Sente que é determinante adotar uma lógica de persuasão?
O que nós notamos que resultou nestas últimas décadas foi o trabalho feito com organizações lideradas por mulheres e com organizações da diáspora. No caso da mutilação genital feminina, muitas vezes esta prática mantém-se na diáspora porque muitas comunidades acham que é uma maneira de manter a identidade nacional. Se nós mostrarmos que a identidade nacional pode ser mantida sem se violar os direitos humanos das meninas e das raparigas isso ajuda. Resulta pormos as comunidades a dialogar umas com as outras, pôr os pais a dialogar com os jovens, empoderando organizações locais, financiado projetos. Muitas vezes os pais e as mães casam a filha de 11 anos anos com um homem mais velho não porque não têm amor à criança mas porque acham que é a melhor maneira de a proteger durante um período de crise. O que nós temos de mostrar é que esta proteção vai significar que ela vai ter de sair da escola, que ela não vai aprender os conhecimentos necessários para poder ter um emprego produtivo, vai engravidar cedo demais. Basta ver que as maiores causas de mortalidade nas raparigas entre os 14 e os 19 anos são causas ligadas à gravidez e ao parto. Isto é inadmissível.
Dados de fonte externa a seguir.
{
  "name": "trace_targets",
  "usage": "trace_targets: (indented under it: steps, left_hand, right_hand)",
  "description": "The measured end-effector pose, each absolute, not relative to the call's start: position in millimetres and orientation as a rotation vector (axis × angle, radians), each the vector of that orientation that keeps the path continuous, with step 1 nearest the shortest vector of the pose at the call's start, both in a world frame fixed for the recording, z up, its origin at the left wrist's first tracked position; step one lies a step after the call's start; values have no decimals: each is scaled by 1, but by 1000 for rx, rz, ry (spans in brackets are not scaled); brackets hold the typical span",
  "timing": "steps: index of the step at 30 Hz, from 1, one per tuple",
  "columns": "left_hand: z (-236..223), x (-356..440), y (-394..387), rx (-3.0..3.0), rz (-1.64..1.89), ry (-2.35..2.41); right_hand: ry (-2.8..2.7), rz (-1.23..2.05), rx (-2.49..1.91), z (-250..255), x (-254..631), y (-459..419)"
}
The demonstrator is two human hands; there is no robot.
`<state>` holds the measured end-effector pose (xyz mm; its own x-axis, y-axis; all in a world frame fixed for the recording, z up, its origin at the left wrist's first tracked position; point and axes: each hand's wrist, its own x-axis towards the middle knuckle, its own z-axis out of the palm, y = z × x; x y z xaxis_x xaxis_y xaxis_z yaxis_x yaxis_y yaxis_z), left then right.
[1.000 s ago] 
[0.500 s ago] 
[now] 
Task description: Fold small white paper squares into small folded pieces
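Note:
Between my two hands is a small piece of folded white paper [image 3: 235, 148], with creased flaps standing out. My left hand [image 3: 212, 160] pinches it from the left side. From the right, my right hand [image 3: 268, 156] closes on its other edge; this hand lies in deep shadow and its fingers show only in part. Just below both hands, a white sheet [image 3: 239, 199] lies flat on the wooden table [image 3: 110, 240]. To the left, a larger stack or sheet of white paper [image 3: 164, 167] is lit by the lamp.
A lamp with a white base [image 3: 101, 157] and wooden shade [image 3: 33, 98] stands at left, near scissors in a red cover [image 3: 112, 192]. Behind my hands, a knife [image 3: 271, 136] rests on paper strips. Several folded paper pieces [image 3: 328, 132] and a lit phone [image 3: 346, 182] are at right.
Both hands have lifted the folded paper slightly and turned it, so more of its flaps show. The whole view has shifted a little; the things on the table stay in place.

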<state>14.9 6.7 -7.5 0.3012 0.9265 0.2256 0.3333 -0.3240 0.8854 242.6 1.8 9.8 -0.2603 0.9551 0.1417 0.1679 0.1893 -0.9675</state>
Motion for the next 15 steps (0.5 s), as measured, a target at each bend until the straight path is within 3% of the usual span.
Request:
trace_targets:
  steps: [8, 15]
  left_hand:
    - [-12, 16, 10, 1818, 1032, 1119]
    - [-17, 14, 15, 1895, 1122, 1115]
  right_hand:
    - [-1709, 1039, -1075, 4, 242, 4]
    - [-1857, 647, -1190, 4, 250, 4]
Essa lógica de convencer também tem de ser adotada quando se está numa mesa com governantes que são na maioria homens, certo?
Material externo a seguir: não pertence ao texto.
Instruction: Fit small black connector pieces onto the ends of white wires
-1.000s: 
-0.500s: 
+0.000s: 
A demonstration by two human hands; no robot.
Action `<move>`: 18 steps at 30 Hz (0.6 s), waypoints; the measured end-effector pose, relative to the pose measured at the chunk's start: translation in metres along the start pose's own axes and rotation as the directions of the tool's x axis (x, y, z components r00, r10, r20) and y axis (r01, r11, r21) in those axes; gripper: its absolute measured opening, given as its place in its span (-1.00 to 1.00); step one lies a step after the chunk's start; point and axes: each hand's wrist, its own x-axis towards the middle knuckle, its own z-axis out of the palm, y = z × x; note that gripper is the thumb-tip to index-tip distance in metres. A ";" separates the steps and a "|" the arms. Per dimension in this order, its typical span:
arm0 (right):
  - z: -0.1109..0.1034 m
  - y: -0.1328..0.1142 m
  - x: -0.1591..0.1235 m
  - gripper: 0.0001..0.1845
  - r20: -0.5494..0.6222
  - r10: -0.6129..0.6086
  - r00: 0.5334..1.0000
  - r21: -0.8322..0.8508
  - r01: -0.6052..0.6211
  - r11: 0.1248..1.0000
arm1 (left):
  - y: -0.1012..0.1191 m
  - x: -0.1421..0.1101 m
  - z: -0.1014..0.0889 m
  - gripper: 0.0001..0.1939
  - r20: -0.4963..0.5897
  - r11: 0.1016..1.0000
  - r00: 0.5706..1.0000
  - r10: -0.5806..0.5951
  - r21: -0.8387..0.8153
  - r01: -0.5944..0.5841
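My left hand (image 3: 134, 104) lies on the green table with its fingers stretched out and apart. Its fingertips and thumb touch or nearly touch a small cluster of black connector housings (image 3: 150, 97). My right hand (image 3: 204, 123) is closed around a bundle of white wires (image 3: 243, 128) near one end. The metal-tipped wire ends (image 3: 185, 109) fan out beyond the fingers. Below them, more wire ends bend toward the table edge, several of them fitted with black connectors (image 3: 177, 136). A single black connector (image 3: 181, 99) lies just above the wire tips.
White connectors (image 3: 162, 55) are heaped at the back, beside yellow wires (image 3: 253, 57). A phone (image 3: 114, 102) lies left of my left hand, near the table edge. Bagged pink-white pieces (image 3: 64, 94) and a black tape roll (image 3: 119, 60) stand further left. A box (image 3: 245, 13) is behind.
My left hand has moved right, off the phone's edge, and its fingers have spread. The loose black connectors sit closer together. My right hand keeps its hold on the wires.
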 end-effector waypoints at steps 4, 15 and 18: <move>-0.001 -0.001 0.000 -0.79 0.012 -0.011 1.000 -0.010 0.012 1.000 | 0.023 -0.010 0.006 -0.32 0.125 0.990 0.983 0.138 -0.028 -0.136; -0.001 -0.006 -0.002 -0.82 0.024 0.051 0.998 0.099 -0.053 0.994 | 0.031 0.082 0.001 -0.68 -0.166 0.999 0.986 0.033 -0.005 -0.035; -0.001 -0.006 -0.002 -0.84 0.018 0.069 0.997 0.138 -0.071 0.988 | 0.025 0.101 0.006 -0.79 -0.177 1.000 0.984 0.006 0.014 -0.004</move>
Esse é um dos grandes desafios. E não é surpresa para ninguém dizer que estas 19 práticas tradicionais se baseiam na percepção de que o bem-estar dos homens é mais importante que o bem-estar das mulheres e que as mulheres precisam da proteção jurídica, económica e da proteção física de um homem. Isto está profundamente enraizado na discriminação com base no género e na subvalorização da mulher, do seu bem-estar e da sua autonomia em relação a um homem. As respostas à Covid-19 têm de ter em atenção o impacto diferenciado em homens e mulheres, mas sobretudo têm de ter mulheres à mesa a decidir.
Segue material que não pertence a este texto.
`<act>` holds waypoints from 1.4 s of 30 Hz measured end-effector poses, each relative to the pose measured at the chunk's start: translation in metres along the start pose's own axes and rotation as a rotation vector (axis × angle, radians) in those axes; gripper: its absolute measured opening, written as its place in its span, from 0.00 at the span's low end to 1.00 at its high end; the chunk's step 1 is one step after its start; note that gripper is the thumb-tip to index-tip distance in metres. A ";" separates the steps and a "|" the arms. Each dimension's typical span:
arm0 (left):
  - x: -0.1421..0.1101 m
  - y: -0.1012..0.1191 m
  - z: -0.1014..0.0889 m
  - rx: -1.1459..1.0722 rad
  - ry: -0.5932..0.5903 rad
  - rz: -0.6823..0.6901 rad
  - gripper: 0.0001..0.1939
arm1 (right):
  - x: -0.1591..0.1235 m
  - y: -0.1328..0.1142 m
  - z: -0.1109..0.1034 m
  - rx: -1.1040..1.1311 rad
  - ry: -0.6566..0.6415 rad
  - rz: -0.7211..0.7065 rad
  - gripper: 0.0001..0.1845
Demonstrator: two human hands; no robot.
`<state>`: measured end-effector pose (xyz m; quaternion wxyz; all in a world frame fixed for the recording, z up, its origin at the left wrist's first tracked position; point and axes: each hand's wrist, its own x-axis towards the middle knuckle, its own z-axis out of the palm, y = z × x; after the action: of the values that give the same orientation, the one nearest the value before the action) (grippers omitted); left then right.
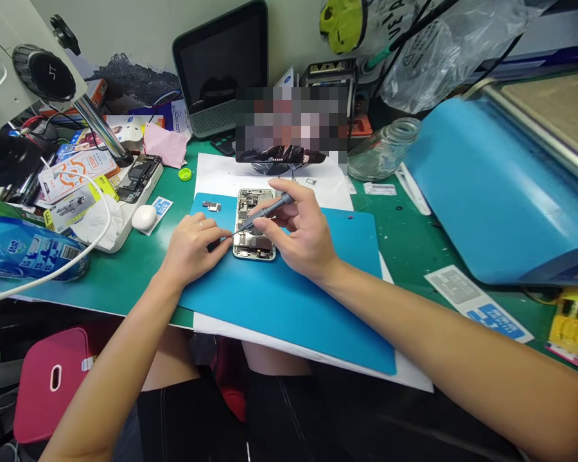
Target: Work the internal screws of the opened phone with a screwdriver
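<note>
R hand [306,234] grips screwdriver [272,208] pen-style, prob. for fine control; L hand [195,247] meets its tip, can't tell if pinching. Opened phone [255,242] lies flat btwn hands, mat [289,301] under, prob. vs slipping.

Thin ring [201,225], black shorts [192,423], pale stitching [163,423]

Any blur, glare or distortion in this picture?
In the head view, pixelation masks most of the upright screen; in the head view, highlights glint on the glass jar; in the head view, details of the opened phone look soft, and the right forearm seems stretched.
</note>
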<state>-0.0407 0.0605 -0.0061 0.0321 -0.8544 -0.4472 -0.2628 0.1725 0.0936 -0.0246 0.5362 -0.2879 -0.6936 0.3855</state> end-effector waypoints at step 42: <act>0.000 0.003 0.000 -0.048 0.074 -0.002 0.07 | -0.002 -0.002 -0.001 0.008 0.042 -0.022 0.25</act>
<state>-0.0379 0.0586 -0.0059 0.0276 -0.8441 -0.4403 -0.3047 0.1743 0.0915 -0.0236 0.5559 -0.2860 -0.6839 0.3760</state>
Esta pandemia veio exacerbar as várias discriminações que já existiam. Vamos pensar nas mulheres idosas, nas mulheres afro descendentes, nas mulheres portadoras de deficiência, nas mulheres indígenas. Eu nunca me hei-de esquecer de uma conferência que fizemos há uns meses em que eu, quando estava fazer pesquisa para a minha intervenção, me deparei com um depoimento de uma senhora de 70 anos que dizia que sempre que ia ao médico e lhe dizia que achava que estava doente o médico lhe dizia: a senhora não está doente, a senhora está é velha. Não se diz isto a um homem. Mas uma mulher que tenha passado toda a sua vida num contexto de discriminação e que esteja habituada a ser desvalorizada aceita isto. E é por isso que nós temos em muitos países taxas de cancro da mama e do colo do útero muitíssimo elevadas em mulheres mais velhas porque elas deixam de ser uma prioridade para os governos.